На землю Семен Баландин лег потому, что не мог держать стакан в руках
— так они тряслись. Нацелившись, он схватил край стакана зубами, закрыв глаза, сгорбатив худую спину и затаив дыхание, начал пить водку так, как теленок в первый раз сосет мать. И опять все это продолжалось мучительно долго, и трое снова отвернулись от товарища — Витька Малых с жалостью и состраданием, Ванечка Юдин с расчетливой целью не помешать человеку «принять дозу», а Устин Шемяка со злобой к алкоголику Баландину.
— Прошла? — заботливо спросил Ванечка. — Гляди, Семен, не дай ей обратным ходом пойтить! Это для тебя хуже беды…
Распластанно лежа на земле, Семен еще несколько томительных мгновений боролся с собственным организмом, потом все услышали такой протяжный и долгий вздох, какой издает расседланная лошадь; вздрогнув в последний раз, Семен оторвал грудь от земли, хватанув воздух широко открытым ртом, сел прямо.
— Ну вот! — удовлетворенно сказал Ванечка. — Полный ажур! А что могло получиться? Да вот что — бряк, и нет человека! Ну, тут милиция, доктора… Кто водку разливал? Ванечка Юдин. Так! Позвать сюда товарища следователя! Тот прямо ко мне: «Ты как так водку разливал, что человека до смерти довел?» Я, конечно, молчу…
Произнося эти слова, Ванечка наливал стакан для Устина Шемяки, приставляя ноготь к стеклу, выверял правильность разлива, поглядывая на остатки, соразмерял их с налитым, и вид у него опять был важный, величественный, недоступный.
— Держи!
Устин Шемяка стакан с водкой взял не сразу, а сначала выбрал из снеди самый крупный кусок Витькиного сала, положив на него заранее облупленное яйцо, обернул все это тонким ломтем хлеба, еще немного подумав, наложил сверху половину молодой луковицы. Только после этого Устин, не глядя, принял стакан из рук Ванечки и сказал недовольно:
— Чего жалею, так это пятьдесят три монеты… Ведь ты мне налил-то мало!
Поднеся к носу стакан, он жадно вдохнул запах водки, улыбнувшись всей кожей нежного лица, начал мелкими, дробными глотками цедить спиртное в красногубый рот. Крупный кадык на его короткой шее двигался мерно, горло оставалось гладким и нежным, хотя время от времени по коже пробегала сладострастная волна. Допив стакан до конца, Устин жалеючи вздохнул, облизал губы и громко сказал:
— Брошу я с вами гужеваться! Не для того ломаются на шпалозаводе, чтобы алкоголиков отпаивать…

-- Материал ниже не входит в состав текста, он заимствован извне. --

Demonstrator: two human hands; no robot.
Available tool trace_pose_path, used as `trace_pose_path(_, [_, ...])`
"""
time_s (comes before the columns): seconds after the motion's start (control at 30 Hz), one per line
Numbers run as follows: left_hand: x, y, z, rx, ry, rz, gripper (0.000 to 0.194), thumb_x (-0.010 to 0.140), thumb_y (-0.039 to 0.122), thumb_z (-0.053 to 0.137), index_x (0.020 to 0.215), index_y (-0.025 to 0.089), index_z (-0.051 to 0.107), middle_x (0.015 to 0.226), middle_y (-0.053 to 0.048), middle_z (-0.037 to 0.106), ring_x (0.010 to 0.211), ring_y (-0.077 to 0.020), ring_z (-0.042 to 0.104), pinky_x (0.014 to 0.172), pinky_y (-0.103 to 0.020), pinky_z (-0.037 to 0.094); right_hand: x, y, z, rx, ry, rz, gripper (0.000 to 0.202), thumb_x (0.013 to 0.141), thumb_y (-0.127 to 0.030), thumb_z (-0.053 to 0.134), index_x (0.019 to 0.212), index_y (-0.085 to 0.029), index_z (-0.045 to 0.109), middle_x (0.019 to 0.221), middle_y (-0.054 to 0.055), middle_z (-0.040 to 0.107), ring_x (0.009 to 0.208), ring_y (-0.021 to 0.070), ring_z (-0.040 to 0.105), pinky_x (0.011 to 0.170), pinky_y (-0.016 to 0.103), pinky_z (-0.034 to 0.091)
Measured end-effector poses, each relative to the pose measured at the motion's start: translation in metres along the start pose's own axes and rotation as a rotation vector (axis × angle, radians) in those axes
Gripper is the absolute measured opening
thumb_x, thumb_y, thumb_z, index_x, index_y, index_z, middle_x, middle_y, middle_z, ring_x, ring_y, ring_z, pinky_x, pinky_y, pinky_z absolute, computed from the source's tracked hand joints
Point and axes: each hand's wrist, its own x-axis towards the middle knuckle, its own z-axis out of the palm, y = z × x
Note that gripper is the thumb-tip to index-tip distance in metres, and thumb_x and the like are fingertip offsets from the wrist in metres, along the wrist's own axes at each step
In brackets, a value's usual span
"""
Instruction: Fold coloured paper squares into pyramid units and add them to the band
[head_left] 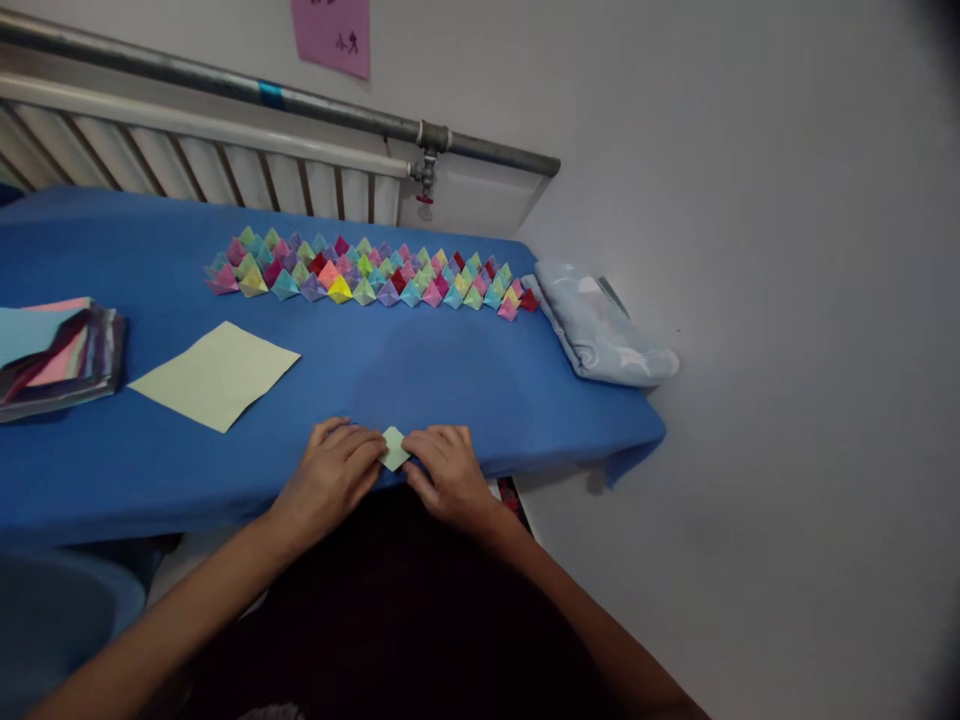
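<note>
Between my two hands, near the front edge of the blue-covered table (315, 340), lies a small pale green folded paper (394, 449) in a diamond shape. My left hand (330, 470) grips its left corner, with the fingers closed together. On the other side, my right hand (450, 470) pinches the right corner between thumb and fingers. A larger flat pale green paper sheet (217, 375) lies to the left of my hands. Beyond them, several rows of small colourful folded paper pieces (375, 275) stand close together.
At the left sits a stack of coloured paper (60, 355). A folded light blue cloth (604, 325) rests at the right end by the wall. A radiator (202, 160) and a metal pipe (337, 115) run along the back. Below at left is a blue basin (67, 620).
</note>
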Motion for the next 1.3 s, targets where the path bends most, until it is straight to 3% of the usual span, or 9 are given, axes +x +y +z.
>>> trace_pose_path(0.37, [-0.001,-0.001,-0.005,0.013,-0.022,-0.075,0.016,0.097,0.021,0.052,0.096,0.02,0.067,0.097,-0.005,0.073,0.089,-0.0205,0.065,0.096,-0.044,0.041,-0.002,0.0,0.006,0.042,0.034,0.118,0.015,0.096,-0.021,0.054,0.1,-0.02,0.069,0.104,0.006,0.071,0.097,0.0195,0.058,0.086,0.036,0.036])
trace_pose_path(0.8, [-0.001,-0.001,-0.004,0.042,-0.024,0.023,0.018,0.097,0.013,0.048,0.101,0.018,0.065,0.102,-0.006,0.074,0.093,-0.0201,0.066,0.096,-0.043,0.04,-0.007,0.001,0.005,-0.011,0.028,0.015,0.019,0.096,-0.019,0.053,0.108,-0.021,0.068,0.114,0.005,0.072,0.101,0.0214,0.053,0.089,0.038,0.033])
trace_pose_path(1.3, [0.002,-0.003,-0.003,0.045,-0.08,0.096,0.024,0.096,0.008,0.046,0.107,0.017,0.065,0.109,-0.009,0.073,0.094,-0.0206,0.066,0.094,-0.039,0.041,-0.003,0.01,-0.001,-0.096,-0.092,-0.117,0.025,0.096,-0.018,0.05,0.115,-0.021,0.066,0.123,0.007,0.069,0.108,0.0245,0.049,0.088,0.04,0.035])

Витька Малых протяжно вздохнул. Водку он на вкус и запах терпеть не мог, пригубливая стакан, всякий раз чувствовал отвращение, а закусывал неохотно потому, что сытно поел за ранним завтраком с женой Анкой. Зато Витька Малых любил сидеть на земле, слушать, как бранятся Ванечка и Устин, наблюдать, как оживает Семен; ему нравилось ходить с ними по улицам, доставать деньги, слушать приятелей, когда они напьются, мирить их, когда поругаются, а потом провожать заботливо домой. На это у Витьки уходило целое воскресенье, ему никогда не бывало скучно, и он уже со вторника ждал, когда же придет воскресное утро.
— Держи, Витюх!
Восемьдесят граммов водки Витька Малых выпил спокойно, проглотив горькую жидкость, плюнул на землю и неохотно закусил крохотным куском сала, а когда все эти скучные процедуры были выполнены, принялся с любопытством наблюдать, как пьет водку Ванечка Юдин.

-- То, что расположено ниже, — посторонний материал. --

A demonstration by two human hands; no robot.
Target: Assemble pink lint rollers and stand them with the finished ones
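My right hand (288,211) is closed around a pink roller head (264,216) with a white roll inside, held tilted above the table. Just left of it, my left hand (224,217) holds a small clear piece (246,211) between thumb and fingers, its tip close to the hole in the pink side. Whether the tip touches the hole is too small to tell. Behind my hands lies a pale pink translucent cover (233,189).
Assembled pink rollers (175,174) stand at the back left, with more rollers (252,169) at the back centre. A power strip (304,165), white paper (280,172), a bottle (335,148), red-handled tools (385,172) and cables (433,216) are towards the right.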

— Дай бог не по последней! — озабоченно проговорил Ванечка, потер руки и шутливо перекрестился стаканом. — Желаю вам болезней, напастей, холеры, голода, мора и смерти… избежать!
Прохохотавшись, Ванечка озабоченно выпил, закусив всем, что лежало на земле, начал деловито вытирать травой пустую бутылку, а когда она сделалась прозрачной и голубой, опустил ее в бездонные карманы лыжных штанов, предварительно посмотрев на горлышко — не выщерблено ли?